Europa reagierte. Es wurden Rettungspakete geschnürt, schneller als eine Domina ihr Korsett bindet. Europa erliess Griechenland schon 2010 die Hälfte seiner Schulden – nach übereinstimmenden zeitgenössischen Berichten von Qualitätsmedien waren das allerdings nicht 150, sondern 100 Milliarden Euro. Doch Jahr 2011 bekam die Regierung in Athen noch einmal 100 Milliarden Euro.
In einem normalen deutschen Taschenrechner ergäbe sich mit Stand Januar 2012 eine einfache Substraktionsrechnung: 300 Milliarden minus 100 Milliarden minus weitere 100 Milliarden müsste eine griechische Restschuld von 100 Milliarden ergeben.
Müsste. Wäre hier nicht höhere Mathematik im Spiel.
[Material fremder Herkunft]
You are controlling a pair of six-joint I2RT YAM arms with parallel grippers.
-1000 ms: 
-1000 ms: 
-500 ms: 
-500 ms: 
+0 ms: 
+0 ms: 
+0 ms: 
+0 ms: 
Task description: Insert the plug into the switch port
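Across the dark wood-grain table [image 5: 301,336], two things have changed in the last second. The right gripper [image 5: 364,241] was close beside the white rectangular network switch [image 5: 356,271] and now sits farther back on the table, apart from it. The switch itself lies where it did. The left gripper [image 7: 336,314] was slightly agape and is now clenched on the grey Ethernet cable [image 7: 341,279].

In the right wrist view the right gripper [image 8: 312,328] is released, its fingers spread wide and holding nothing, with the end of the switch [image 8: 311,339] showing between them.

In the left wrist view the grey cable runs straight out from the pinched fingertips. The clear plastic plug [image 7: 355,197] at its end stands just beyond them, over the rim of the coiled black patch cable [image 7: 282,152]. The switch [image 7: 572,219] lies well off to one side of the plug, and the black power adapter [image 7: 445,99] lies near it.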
Denn Griechenlands Schulden betragen nach derzeitigen Angaben nicht 100, sondern 350 Milliarden Euro. Runde 50 Milliarden mehr als vor dem ersten Rettungspaket.
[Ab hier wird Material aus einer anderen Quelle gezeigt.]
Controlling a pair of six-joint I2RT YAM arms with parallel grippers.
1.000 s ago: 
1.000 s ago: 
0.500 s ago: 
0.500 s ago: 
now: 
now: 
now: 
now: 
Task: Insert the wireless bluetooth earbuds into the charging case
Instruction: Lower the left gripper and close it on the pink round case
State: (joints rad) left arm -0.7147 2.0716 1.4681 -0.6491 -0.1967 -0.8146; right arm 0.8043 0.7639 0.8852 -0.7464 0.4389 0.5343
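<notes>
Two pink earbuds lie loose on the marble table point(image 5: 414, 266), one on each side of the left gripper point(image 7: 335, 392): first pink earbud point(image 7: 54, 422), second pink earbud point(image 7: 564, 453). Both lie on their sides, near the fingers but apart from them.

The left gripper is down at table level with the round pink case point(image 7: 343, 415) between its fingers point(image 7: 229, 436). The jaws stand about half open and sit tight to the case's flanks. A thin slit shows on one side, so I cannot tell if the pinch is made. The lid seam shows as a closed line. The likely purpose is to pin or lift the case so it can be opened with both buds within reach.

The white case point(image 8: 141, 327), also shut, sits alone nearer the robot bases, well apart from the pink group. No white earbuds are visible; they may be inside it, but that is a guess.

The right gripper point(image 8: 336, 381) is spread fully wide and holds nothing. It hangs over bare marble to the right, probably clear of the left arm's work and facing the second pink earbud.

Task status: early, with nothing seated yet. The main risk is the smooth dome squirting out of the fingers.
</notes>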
»Ich glaube, dass wir das insgesamt gut zustande gebracht haben«, kommentierte Bundesfinanzminister Wolfgang Schäuble das erstaunliche Ergebnis. Herr Schäuble, wie haben Sie das gemacht? Und wie geht es weiter? Mit dem nächsten Rettungspaket bekommt Griechenland noch einmal 100 Milliarden Schuldenhilfe, zudem soll der Verzicht privater Gläubiger wie der staatlichen Hypo Real Estate Bank auf mehr als 50 Prozent ihrer Forderungen die griechischen Schulden um weitere 107 Milliarden reduzieren.
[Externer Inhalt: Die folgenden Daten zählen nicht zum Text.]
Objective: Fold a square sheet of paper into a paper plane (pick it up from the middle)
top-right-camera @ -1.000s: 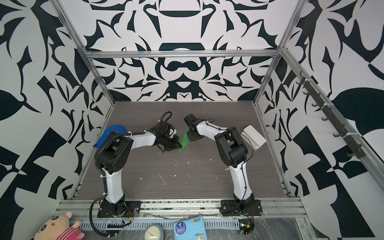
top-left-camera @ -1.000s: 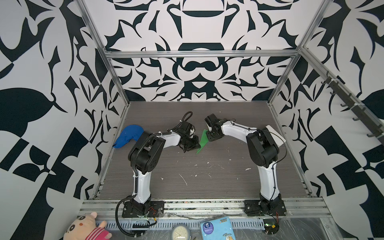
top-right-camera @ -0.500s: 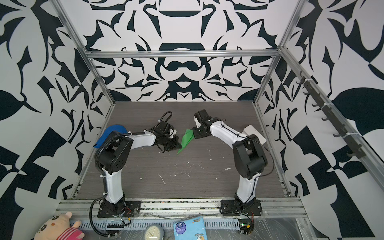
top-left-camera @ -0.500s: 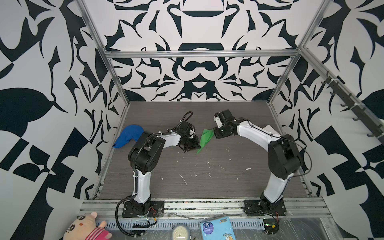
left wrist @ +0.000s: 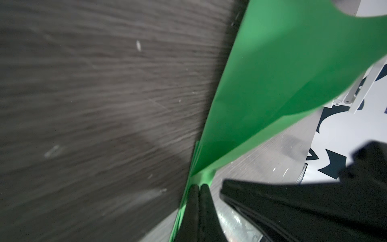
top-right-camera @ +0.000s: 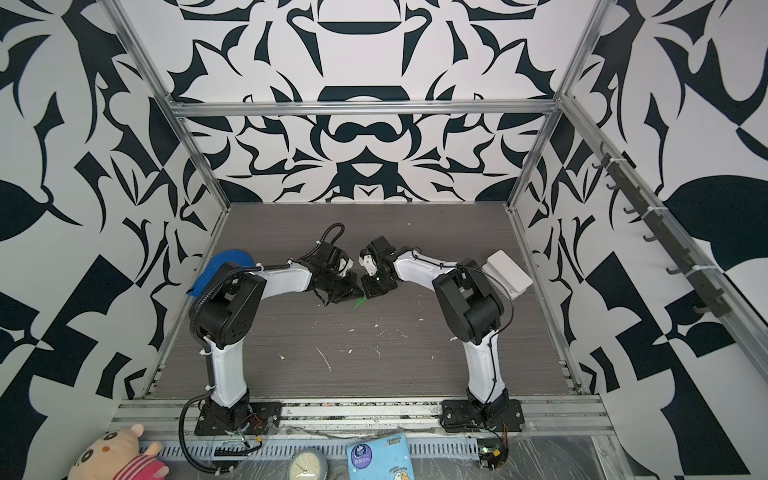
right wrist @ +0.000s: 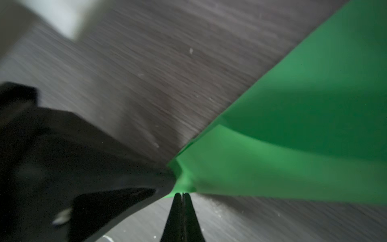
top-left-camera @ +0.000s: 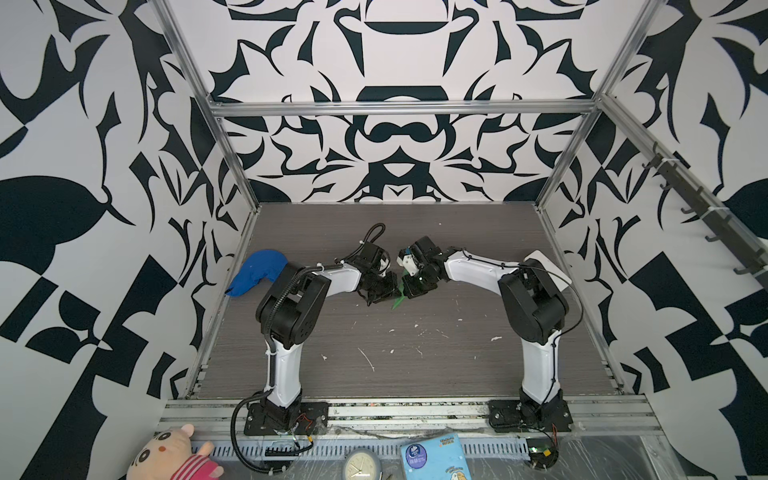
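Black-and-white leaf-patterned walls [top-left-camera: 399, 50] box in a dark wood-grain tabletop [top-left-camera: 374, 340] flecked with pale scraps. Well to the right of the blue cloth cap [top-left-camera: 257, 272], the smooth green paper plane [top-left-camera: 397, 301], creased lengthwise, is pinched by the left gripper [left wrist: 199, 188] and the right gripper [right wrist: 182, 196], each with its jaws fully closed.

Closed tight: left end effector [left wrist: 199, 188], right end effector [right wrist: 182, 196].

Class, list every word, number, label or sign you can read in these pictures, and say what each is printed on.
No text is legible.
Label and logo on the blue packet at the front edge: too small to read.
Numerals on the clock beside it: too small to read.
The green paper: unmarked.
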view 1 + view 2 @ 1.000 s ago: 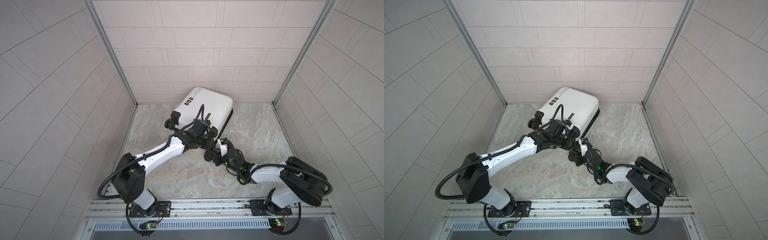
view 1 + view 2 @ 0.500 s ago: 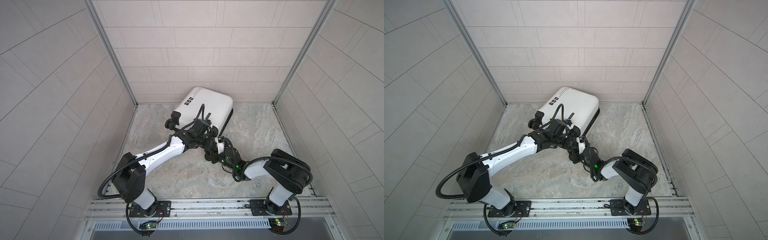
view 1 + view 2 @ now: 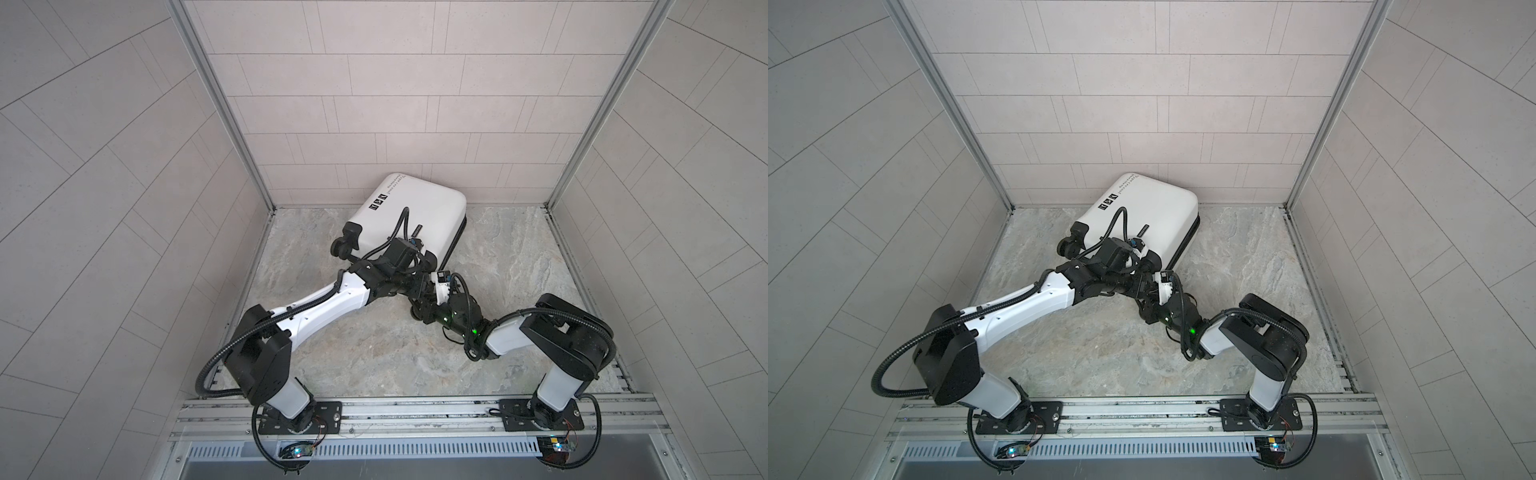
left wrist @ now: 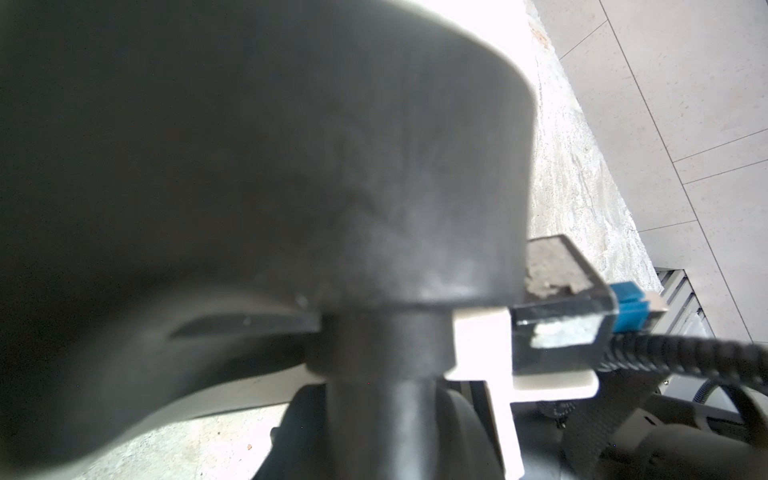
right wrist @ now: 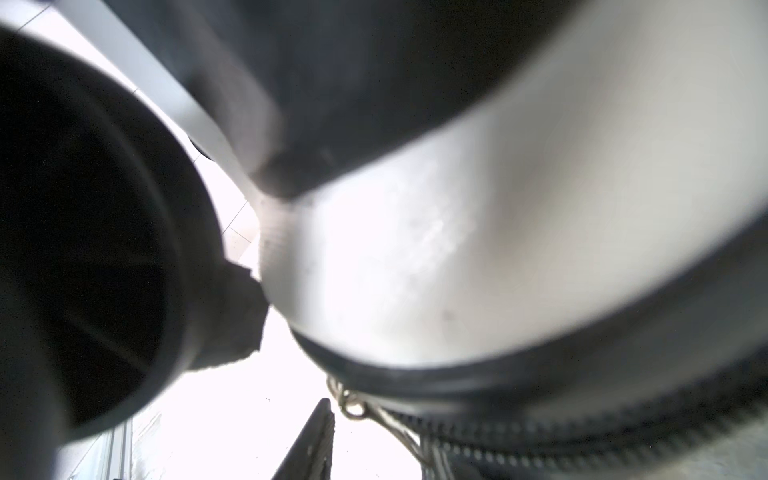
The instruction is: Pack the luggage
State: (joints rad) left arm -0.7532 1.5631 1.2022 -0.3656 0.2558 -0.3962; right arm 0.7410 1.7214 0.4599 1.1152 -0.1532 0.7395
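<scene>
Closed luggage at twelve o'clock; left gripper and right gripper crowd its six o'clock corner, grip states indeterminable; advise bracing it, drawing zipper slowly.

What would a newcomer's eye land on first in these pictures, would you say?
The white suitcase stands out first: it looks closed and lies askew at the back of the stone-patterned floor, near the rear wall. Next, the left arm and right arm meet at its near corner, and dark, blurred shapes nearly fill both wrist views.
</scene>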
An der Kreidetafel einer Grundschulklasse hätte sich die Ursprungsschuld nunmehr in ein griechisches Staatsguthaben von sagenhaften 137 Milliarden Euro verwandelt. Im Europa der realen irrealen Zahlen deutet alles auf einen ganz anderen gang der Dinge: Die Reduzierung von 300 Milliarden Schulden mit 200 Milliarden Hilfsgeld führte zu einer Erhöhung der Restschuld auf 350 Milliarden. Linear dazu wird die Reduzierung dieser Restschuld um 237 Milliarden zu einer Erhöhung der nunmehrigen Restschuld auf 395 Milliarden Euro führen.